= Elvis has left the building =

Catchphrase

"Elvis has left the building" is a phrase that was often used by public address announcers at the conclusion of Elvis Presley concerts in order to disperse audiences who lingered in hopes of an encore. It has since become a catchphrase and punchline.

== Origin ==
The phrase was first used by promoter Horace Logan on December 15, 1956, at the end of Elvis’s last appearance on Louisiana Hayride. In order to accommodate a larger crowd the show was moved from the Municipal Memorial Auditorium in Shreveport, Louisiana, to the then-new Hirsch Memorial Coliseum on the grounds of the Louisiana State Fair. Presley had appeared in the middle of the night's lineup, and Logan needed to quiet the audience so that the remaining performers could play. The full quotation was:

All right, Elvis has left the building. I've told you absolutely straight up to this point. You know that. He has left the building. He left the stage and went out the back with the policemen and he is now gone from the building.

"Elvis has left the building" is also heard at the end of Presley's March 1961 Pearl Harbor Memorial benefit concert, after he exits at the end of "Hound Dog" and a short coda from the band.

Throughout the 1970s, the phrase was captured on record several times, spoken by Al Dvorin.

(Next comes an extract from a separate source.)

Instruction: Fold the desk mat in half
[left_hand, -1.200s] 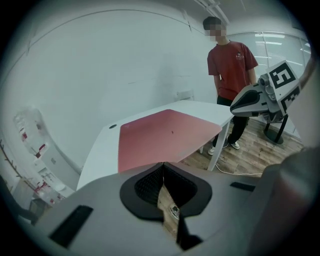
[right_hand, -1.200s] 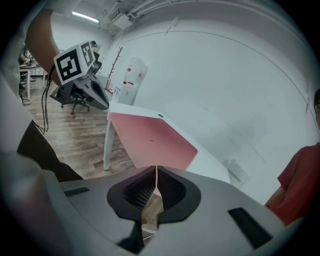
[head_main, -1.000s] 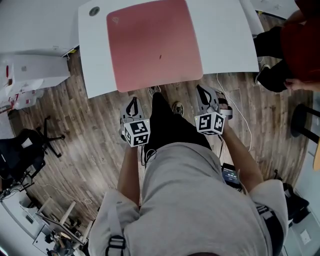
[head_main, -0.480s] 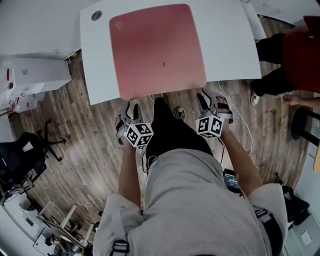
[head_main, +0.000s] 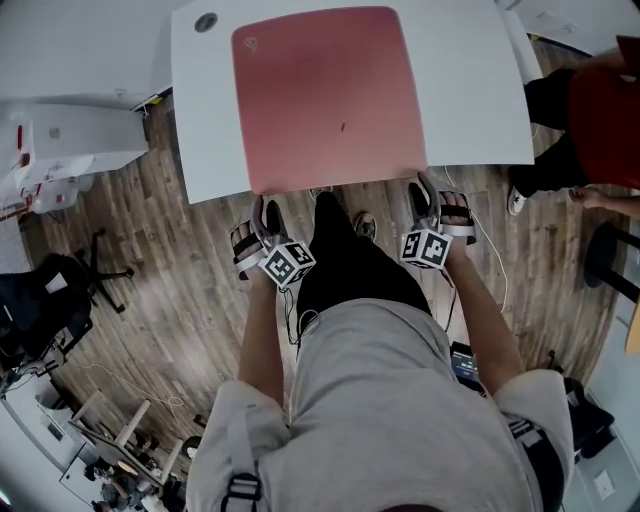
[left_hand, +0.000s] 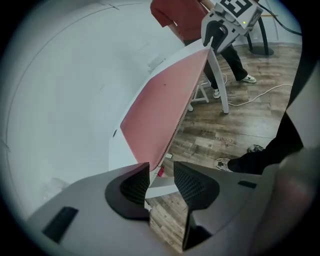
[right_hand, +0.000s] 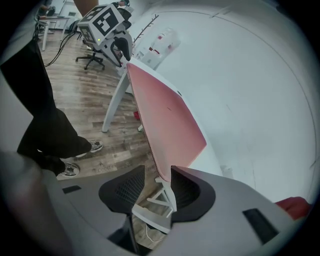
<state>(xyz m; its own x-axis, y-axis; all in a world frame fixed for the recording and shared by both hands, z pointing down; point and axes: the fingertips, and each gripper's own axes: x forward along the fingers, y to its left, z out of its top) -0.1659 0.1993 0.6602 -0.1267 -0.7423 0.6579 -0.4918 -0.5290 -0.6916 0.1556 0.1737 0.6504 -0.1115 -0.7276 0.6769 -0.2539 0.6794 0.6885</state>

In later years the phrase would be spoken by some of Presley's backup singers to calm down the audience after concerts.

== In popular culture ==
The phrase has since become a catchphrase and punchline, used to refer to anyone who has exited in some sense (even death). For instance, it might be used when someone makes a dramatic exit from an argument, to relieve tension among those who remain. Baseball broadcasters on radio or television sometimes use the phrase as a humorous way to describe a home run, which is typically hit over the outfield fence, leaving the field of play. Other examples or variants include:
- Former Pittsburgh Penguins hockey hall-of-fame broadcaster Mike Lange used the phrase after Penguins home game wins.
- In the early part of his original heel run, WWE wrestler Shawn Michaels's departure from the arena during live events would be announced as "The Heartbreak Kid Shawn Michaels has left the building."
- "Elvis Has Just Left the Building" is a song by Frank Zappa, first released in 1988 on Broadway the Hard Way.
- Australian Football League commentator Dennis Cometti reversed the phrase while commentating on a skirmish between Paul Salmon and Nicky Elvis Winmar: "Just as Winmar landed, big Salmon came crashing down on top of him. They're slowly getting up, and now I can report the building has left the Elvis."
- A bonus with this name in the video game GTA 2, where the player must kill Presley lookalikes moving through the streets in a single line in less than 5 seconds to get it (the phrase is then spoken, as well as visible on the screen).
- American rapper Tyler, the Creator spoke the phrase on the track "Window" in his first studio album Goblin, before sounds of gunshots and screaming could be heard in the background.
- In the Dire Straits song "Calling Elvis", Mark Knopfler sings "Did he leave the building" making a reference to this announcement.
- In the video game God Hand, after defeating Elvis a final time, Belze can be heard saying the phrase.